### WHAT TO WORK ON
Scan the following material for the string "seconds" and copy each line in which it appears.
=== Begin Enclosure ===
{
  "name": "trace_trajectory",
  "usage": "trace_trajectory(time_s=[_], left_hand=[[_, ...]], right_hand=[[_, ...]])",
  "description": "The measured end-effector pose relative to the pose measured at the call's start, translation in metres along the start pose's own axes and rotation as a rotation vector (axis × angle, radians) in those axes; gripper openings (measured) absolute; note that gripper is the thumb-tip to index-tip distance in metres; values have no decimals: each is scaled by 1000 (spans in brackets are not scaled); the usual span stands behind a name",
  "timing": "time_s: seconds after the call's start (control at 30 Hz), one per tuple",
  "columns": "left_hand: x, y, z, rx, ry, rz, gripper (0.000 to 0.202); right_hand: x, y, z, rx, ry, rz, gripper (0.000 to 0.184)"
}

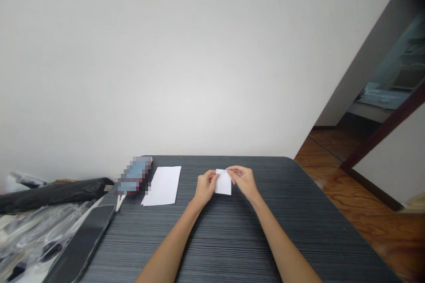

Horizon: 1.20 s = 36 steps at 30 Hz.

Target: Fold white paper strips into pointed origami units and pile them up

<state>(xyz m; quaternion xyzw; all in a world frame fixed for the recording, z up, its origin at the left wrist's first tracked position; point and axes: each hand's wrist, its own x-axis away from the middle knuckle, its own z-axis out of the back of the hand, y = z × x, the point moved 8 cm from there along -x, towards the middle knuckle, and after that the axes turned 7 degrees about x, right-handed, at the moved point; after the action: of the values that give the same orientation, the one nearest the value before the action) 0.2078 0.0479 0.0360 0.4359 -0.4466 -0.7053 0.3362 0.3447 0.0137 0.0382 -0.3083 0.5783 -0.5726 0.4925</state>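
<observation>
L hand pinching the L edge of a small white paper, thumb on top, fingers curled behind. R hand at its upper R corner, thumb + fingertips pinching there, other fingers loosely bent. Paper's roughly rectangular, between the 2 hands, around the mid of the dark streaky table, twd the far side; can't tell if its lower edge touches the tabletop. Both forearms reach in from the near side, bare.

To the L on the table: bigger white sheets, at least 2, edges slightly offset, lying flat, apart from L hand. Just L of those, a pixelated item, blue/red, can't ID, w/ a white strap at its near end. Nearer, along the L edge, a dark flat phone-like thing. Off the table's L side: black roll + clear plastic wrap. White wall behind, wood floor to R
</observation>
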Motion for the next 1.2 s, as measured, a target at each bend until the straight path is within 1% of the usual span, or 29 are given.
trace_trajectory(time_s=[0.07,0.13,0.23,0.3,0.33,0.4,0.47,0.53,0.63,0.73,0.87,0.97,1.07,1.2], left_hand=[[0,-8,-5,132,-64,74,29],[0,-14,-8,233,-79,124,30],[0,-18,-8,300,-39,126,29],[-1,-18,-5,300,2,107,27],[-1,-18,-3,293,27,95,27],[-1,-16,2,279,65,73,25],[-1,-14,5,269,90,62,24],[0,-13,6,266,111,68,24],[3,-13,7,260,156,89,25],[6,-13,5,250,198,104,24],[10,-13,2,247,231,110,23],[9,-13,-2,299,199,126,23],[6,-11,-6,428,141,151,23],[2,-9,-5,551,100,182,24]], right_hand=[[-1,1,8,67,45,15,22],[-1,-4,11,175,66,70,24],[4,-20,8,316,72,207,26],[6,-27,5,322,70,258,24],[6,-28,4,292,65,254,23],[5,-25,3,167,33,201,21],[3,-21,-1,12,-25,136,19],[3,-18,-6,-97,-83,88,18],[4,-18,-11,-165,-117,62,20],[5,-14,-15,-216,-99,43,23],[5,-3,-18,-198,-44,2,24],[4,-1,-17,-123,-27,33,21],[4,-4,-17,-44,-58,81,23],[6,-10,-16,72,-110,157,24]])
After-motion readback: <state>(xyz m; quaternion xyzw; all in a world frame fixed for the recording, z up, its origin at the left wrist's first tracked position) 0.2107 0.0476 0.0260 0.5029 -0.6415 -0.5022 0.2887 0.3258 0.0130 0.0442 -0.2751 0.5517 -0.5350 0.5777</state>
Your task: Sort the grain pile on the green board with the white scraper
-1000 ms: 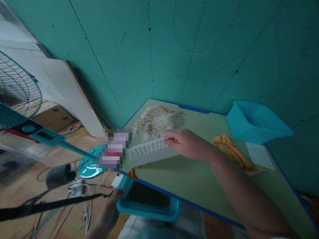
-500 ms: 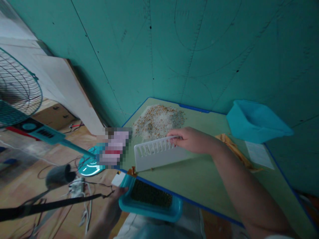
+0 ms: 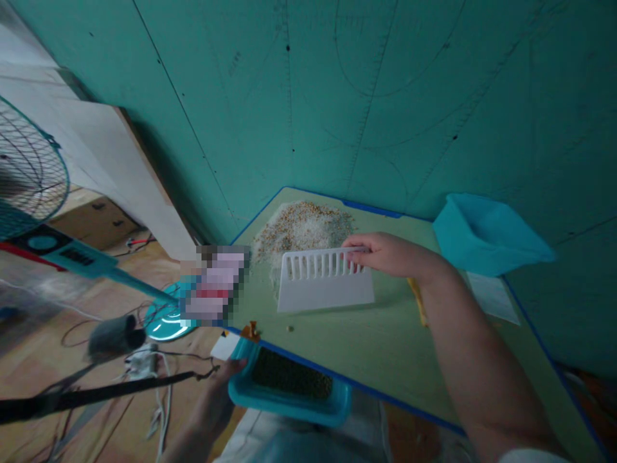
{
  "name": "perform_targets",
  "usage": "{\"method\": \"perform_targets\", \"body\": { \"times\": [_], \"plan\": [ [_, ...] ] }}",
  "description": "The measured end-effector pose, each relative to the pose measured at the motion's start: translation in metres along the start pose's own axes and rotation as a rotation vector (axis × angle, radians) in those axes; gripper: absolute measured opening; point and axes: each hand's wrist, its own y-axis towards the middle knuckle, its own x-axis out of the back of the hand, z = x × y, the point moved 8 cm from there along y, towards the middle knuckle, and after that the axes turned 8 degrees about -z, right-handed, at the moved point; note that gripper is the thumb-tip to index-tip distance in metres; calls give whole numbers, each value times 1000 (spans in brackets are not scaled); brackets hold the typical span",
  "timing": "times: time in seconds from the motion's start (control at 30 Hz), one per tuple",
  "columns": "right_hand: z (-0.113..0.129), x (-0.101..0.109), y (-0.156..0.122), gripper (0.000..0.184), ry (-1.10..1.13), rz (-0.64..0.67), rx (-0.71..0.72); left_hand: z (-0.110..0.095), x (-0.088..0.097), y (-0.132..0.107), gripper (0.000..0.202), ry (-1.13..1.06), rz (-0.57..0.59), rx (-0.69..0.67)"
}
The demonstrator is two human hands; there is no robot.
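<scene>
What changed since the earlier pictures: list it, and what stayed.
The right hand still grips the white slotted scraper and has moved it rightward; its forearm hides more of the orange cloth. The left hand stays at the teal tray; the grain pile looks unchanged.

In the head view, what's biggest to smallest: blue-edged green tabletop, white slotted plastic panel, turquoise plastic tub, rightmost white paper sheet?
1. Green tabletop
2. White panel and turquoise tub: too alike to rank
3. Paper sheet

The right hand [image 3: 380,254] holds a slotted white scraper [image 3: 328,292] before the grain pile [image 3: 306,225], the left hand [image 3: 219,393] a blue tub [image 3: 289,408].
</scene>
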Motion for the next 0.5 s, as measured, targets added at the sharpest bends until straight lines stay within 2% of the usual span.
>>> {"method": "perform_targets", "body": {
  "times": [0.2,0.37,0.5],
  "plan": [
    [-18,-8,-1,17,58,122,-122,1,0,2,16,16,20,6],
    [-13,-21,-4,12,77,242,-130,1,1,2,16,18,32,-1],
    [-12,-22,-5,13,131,246,-149,1,2,3,11,26,32,-7]
  ]
}}
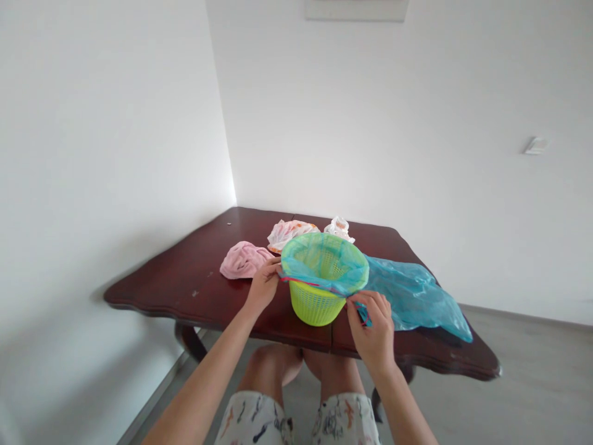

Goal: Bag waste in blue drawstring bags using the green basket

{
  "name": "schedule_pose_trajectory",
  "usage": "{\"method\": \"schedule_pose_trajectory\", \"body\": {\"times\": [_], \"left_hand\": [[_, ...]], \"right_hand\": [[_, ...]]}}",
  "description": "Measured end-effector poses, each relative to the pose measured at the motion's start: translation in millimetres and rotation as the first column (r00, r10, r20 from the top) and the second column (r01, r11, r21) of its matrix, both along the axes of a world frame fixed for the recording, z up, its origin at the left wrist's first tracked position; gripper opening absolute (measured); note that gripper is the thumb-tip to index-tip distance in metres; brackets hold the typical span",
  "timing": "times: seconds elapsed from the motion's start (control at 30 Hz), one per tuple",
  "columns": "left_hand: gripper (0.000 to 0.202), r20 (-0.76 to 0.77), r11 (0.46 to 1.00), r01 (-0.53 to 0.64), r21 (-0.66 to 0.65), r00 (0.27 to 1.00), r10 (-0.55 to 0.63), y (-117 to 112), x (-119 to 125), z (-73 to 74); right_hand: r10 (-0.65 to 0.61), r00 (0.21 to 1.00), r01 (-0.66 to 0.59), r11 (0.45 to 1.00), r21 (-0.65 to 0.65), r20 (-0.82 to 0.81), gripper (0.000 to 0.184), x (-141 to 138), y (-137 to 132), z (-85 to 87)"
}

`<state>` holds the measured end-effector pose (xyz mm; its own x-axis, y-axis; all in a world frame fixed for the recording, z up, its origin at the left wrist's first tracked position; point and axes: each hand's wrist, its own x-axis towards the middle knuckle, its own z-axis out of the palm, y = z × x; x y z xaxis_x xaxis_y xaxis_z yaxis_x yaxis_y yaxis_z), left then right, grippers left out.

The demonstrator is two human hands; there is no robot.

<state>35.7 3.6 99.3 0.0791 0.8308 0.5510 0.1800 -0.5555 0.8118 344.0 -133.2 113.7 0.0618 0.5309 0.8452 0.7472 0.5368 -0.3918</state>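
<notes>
A lime-green plastic basket stands near the front edge of a dark wooden table. A blue plastic bag with a red drawstring lines it and folds over its rim. My left hand pinches the bag's edge at the basket's left rim. On the right, my right hand is closed on the bag's hem and drawstring just below the rim.
Another blue bag lies flat to the right of the basket. A pink bag and two white printed bags lie behind. White walls close in on the left and behind. My knees sit under the table's front edge.
</notes>
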Motion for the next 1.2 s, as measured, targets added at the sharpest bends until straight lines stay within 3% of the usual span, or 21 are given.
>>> {"method": "schedule_pose_trajectory", "body": {"times": [0.13,0.23,0.33,0.47,0.53,0.6,0.7,0.83,0.93,1.07,1.13,1.2], "left_hand": [[0.021,-0.152,0.999,0.033,0.032,0.988,-0.028,-21.0,2.4,2.7],[0.022,-0.137,0.991,-0.093,0.094,0.985,0.106,-44.2,0.4,9.2],[0.02,-0.038,0.947,-0.214,0.239,0.973,0.229,-68.1,0.5,28.2],[0.037,-0.347,0.922,-0.002,0.387,0.926,0.147,-83.6,7.6,61.0],[0.022,-0.431,0.909,0.076,0.409,0.894,0.12,-83.7,11.2,68.1],[0.01,-0.406,0.894,0.098,0.437,0.909,0.099,-82.5,13.1,65.2],[0.013,-0.339,0.872,0.073,0.485,0.934,0.11,-84.4,12.5,48.2],[0.016,-0.449,0.839,0.091,0.537,0.872,0.192,-97.6,1.5,29.5],[0.022,-0.567,0.875,0.156,0.458,0.81,0.153,-109.8,-11.8,37.9],[0.056,-0.445,0.917,0.123,0.378,0.893,0.064,-108.1,-3.5,83.2],[0.051,-0.51,0.96,0.145,0.238,0.86,-0.004,-91.4,17.8,108.6],[0.041,-0.621,0.981,0.183,0.072,0.777,-0.099,-62.9,43.1,126.1]], "right_hand": [[0.007,1.0,-0.007,0.999,0.042,-0.018,0.008,-4.2,-3.6,-0.3],[0.027,1.0,-0.028,0.999,0.047,0.01,0.015,-5.6,-6.1,-0.3],[0.028,0.999,-0.032,0.996,0.084,0.045,0.015,-5.3,-5.8,0.1],[0.055,0.983,-0.066,0.996,0.055,0.176,0.014,-2.2,-2.0,1.4],[0.122,0.954,-0.119,0.993,-0.025,0.273,0.015,0.9,-1.4,1.8],[0.182,0.931,-0.163,0.983,-0.087,0.317,0.015,5.3,-3.2,1.5],[0.193,0.952,-0.174,0.98,-0.1,0.236,0.014,13.9,-10.2,-0.4],[0.135,0.99,-0.133,0.989,-0.064,0.038,0.012,28.5,-20.9,2.1],[0.113,0.993,-0.11,0.99,-0.086,0.028,0.017,39.9,-20.9,20.7],[0.202,0.968,-0.173,0.968,-0.184,0.15,0.033,44.3,7.3,73.8],[0.317,0.93,-0.254,0.92,-0.299,0.186,0.032,38.7,35.0,102.5],[0.44,0.889,-0.344,0.823,-0.453,0.123,0.021,28.7,66.6,123.8]]}}
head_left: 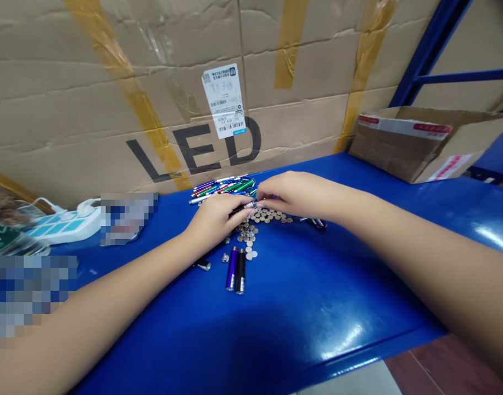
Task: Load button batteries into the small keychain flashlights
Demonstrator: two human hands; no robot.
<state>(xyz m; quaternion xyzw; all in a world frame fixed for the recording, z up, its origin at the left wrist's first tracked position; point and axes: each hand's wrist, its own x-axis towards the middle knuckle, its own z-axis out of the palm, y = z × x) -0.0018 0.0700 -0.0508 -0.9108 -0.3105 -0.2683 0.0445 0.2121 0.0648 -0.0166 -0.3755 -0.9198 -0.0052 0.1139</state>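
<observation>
Pinching blk tube (248,206) w/ L hand (212,219), R hand (292,193) at tip (R grip: can't tell), discs (268,215) nearby on bench (317,296)

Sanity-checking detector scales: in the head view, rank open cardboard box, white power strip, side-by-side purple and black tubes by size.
1. Open cardboard box
2. White power strip
3. Purple tube and black tube: too alike to rank

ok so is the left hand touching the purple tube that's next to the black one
Apart: the head view shows blue tabletop between the left hand and the near purple tube.
</observation>
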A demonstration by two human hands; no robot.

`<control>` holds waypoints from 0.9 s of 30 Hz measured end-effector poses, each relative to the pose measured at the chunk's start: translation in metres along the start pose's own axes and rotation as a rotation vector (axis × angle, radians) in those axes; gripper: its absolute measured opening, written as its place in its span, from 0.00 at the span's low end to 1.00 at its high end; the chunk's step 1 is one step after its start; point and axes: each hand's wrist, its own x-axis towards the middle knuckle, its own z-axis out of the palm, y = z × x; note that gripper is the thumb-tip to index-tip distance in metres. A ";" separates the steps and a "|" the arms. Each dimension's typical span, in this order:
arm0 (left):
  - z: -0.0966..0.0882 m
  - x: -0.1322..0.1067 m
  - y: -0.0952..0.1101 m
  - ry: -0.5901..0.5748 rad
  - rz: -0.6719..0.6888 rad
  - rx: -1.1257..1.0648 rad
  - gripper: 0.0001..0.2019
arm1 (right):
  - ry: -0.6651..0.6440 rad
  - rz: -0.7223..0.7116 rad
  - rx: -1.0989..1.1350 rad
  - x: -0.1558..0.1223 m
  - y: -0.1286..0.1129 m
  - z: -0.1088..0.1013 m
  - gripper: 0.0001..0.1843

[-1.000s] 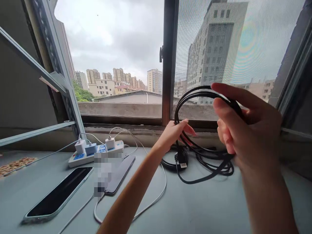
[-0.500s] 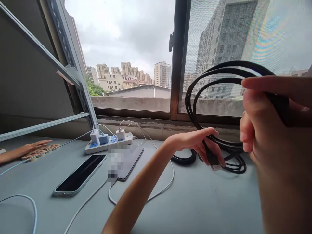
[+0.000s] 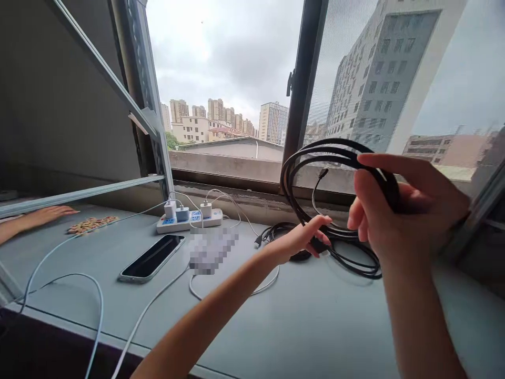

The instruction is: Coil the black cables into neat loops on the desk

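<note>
A looped black cable (image 3: 347, 153) hangs from my right hand (image 3: 406, 210), whose thumb and fingers are closed around the top of its loops. Lower down, my left hand (image 3: 300, 239) pinches the cable's black connector (image 3: 319, 245) just above the table. Beneath and beside my hands, more black cable coils (image 3: 355, 269) lie on the table. A thin cable with a small black plug (image 3: 323, 173) sticks up behind the loops.
A white power strip (image 3: 189, 220) with chargers stands by the window. A phone (image 3: 153, 258), a blurred-out item (image 3: 213, 250) and white cables (image 3: 138, 321) lie on the table. At the far left, another person's hand (image 3: 47, 215) rests near small beige pieces (image 3: 92, 225).
The view has turned and pulled back, showing the table's front edge. My hands and the looped cable appear lower and further left. The other person's hand has moved off the beige pieces.
</note>
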 end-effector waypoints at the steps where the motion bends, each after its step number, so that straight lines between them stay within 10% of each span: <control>1: -0.004 -0.002 -0.003 -0.024 0.003 -0.025 0.17 | -0.024 0.029 0.045 0.000 0.003 0.002 0.08; 8: -0.043 0.000 -0.042 0.147 0.059 -0.095 0.14 | -0.275 0.387 0.268 -0.028 0.065 0.005 0.27; 13: -0.050 -0.004 -0.069 0.196 0.041 -0.214 0.19 | -0.216 0.579 0.376 -0.072 0.109 0.002 0.27; 27: -0.027 -0.028 -0.074 0.036 -0.096 0.038 0.25 | -0.329 0.748 0.083 -0.144 0.121 -0.012 0.25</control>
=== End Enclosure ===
### THE COMPLETED TASK
  "timing": "time_s: seconds after the call's start (control at 30 Hz), one per tuple",
  "timing": "times: time in seconds from the motion's start (control at 30 Hz), one per tuple",
  "timing": "times: seconds elapsed from the motion's start (control at 30 Hz), one per tuple",

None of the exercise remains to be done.